Peripheral T-cell lymphomas: diagnosis and management.

Claire E Dearden1, Francine M Foss.   

Abstract

Peripheral T-cell lymphomas are a diverse group of diseases with varying clinical manifestations. Response to conventional chemotherapy generally is poor. Treatment using purine analogs has achieved response rates between 25% and 60% in relapsed/refractory patients, with minimal toxicity. The highest response rates were seen with pentostatin and gemcitabine. Using purine analogs in combination therapy may improve response rates, albeit with an increased risk of toxicity. The role of purine analogs as first line therapy in patients who have otherwise favorable prognostic factors has not been defined. Monoclonal antibody therapy has emerged in the last decade as a promising approach in treating T-cell malignancies. Campath-1H is an effective and well-tolerated therapy in these diseases.
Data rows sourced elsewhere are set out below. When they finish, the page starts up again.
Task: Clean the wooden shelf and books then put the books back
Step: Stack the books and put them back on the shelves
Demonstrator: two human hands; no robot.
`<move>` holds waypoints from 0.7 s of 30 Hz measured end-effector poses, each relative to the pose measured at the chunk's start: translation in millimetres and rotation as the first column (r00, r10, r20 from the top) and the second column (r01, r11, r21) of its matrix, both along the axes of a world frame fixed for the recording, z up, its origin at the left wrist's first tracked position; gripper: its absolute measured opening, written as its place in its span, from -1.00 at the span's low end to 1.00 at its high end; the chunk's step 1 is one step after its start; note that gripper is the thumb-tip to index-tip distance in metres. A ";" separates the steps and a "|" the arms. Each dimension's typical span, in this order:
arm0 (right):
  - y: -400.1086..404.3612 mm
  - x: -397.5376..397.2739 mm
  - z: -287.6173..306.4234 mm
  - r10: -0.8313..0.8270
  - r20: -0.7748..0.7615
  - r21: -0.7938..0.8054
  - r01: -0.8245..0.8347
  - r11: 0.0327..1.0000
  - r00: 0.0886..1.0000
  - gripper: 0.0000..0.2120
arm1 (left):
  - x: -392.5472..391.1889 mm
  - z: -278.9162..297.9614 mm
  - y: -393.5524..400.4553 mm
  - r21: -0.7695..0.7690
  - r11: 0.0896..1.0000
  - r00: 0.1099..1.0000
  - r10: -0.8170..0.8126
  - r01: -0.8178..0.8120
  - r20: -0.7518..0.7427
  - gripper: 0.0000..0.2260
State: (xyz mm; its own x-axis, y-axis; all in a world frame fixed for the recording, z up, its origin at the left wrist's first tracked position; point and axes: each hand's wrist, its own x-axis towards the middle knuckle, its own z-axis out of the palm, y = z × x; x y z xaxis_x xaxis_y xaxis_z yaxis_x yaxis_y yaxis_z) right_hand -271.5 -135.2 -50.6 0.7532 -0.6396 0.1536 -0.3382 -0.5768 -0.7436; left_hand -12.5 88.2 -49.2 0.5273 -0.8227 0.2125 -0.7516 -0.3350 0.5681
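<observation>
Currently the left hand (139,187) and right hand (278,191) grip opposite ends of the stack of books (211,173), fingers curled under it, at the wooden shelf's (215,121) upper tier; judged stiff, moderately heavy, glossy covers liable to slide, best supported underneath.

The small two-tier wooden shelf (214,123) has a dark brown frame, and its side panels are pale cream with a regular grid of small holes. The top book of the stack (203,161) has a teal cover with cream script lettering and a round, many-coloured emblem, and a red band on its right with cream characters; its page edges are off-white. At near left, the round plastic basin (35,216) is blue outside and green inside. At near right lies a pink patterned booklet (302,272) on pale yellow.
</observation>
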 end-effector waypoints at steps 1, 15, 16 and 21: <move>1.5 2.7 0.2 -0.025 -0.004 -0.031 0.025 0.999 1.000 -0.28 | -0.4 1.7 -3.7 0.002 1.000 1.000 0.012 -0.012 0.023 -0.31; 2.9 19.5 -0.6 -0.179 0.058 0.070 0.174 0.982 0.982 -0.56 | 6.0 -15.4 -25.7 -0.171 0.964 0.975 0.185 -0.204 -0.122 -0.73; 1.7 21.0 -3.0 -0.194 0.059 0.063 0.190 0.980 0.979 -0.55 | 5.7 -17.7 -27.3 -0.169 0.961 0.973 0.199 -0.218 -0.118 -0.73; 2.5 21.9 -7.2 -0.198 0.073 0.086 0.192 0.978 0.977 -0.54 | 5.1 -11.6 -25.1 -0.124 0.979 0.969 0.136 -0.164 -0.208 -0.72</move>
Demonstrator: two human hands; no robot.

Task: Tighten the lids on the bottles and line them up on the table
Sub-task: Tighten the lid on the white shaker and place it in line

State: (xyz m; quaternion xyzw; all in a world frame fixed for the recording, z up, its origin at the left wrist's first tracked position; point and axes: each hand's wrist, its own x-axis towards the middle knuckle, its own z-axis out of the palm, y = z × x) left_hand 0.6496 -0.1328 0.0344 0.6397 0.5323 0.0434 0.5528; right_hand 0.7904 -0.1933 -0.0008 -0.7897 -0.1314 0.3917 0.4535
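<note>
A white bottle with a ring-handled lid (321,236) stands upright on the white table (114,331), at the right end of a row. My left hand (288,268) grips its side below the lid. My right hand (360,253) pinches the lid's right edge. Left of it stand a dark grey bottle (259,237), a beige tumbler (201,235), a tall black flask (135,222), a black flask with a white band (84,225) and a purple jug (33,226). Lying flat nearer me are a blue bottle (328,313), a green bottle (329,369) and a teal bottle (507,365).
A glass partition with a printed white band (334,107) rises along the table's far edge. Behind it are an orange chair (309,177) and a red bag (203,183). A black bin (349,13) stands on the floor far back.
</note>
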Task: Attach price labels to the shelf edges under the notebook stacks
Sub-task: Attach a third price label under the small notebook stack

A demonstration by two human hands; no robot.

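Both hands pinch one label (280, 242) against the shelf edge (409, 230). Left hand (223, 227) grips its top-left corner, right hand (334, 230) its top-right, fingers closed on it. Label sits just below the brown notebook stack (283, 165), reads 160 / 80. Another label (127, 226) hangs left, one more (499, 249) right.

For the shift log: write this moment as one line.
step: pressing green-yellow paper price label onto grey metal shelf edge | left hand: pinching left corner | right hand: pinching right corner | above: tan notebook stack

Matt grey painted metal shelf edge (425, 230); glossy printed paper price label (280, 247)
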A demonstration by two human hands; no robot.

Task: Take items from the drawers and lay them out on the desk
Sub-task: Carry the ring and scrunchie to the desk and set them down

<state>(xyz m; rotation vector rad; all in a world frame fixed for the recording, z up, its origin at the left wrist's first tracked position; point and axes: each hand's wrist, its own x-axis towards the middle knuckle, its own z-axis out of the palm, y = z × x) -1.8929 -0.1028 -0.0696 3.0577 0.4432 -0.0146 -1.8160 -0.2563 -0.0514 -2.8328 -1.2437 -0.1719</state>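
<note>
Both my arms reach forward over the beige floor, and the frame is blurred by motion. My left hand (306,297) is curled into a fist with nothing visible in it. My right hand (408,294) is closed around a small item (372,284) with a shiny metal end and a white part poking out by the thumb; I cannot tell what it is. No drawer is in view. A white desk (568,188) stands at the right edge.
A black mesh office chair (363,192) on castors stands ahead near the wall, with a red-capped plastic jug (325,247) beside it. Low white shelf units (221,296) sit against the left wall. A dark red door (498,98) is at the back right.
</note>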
Durable remissions have been seen in heavily pretreated patients and in up to two thirds of patients who had T-PLL, which is the largest disease group studied. These results in T-PLL are significantly better than those reported with other therapies; this suggests that Campath-1H should be moved to first line therapy in this aggressive disease. The way in which monoclonal antibodies work indicate that they may be particularly useful in treating patients who have minimal residual disease, and, in this setting, facilitate stem cell transplantation. In addition, the activity of Campath-1H to deplete T cells has been exploited in preparative regimens before allogeneic bone marrow transplantation. These approaches may be worth further investigation in patients who have T-cell lymphomas. None of the therapies that are available to treat the mature T-cell neoplasms seems to be curative, other than in selected patients who have favorable ALCL. Much of the data have been drawn from small, non-randomized studies. There is a need for larger, prospective, randomized trials to examine these novel therapies and to further explore combination regimens, which may exploit potential synergism.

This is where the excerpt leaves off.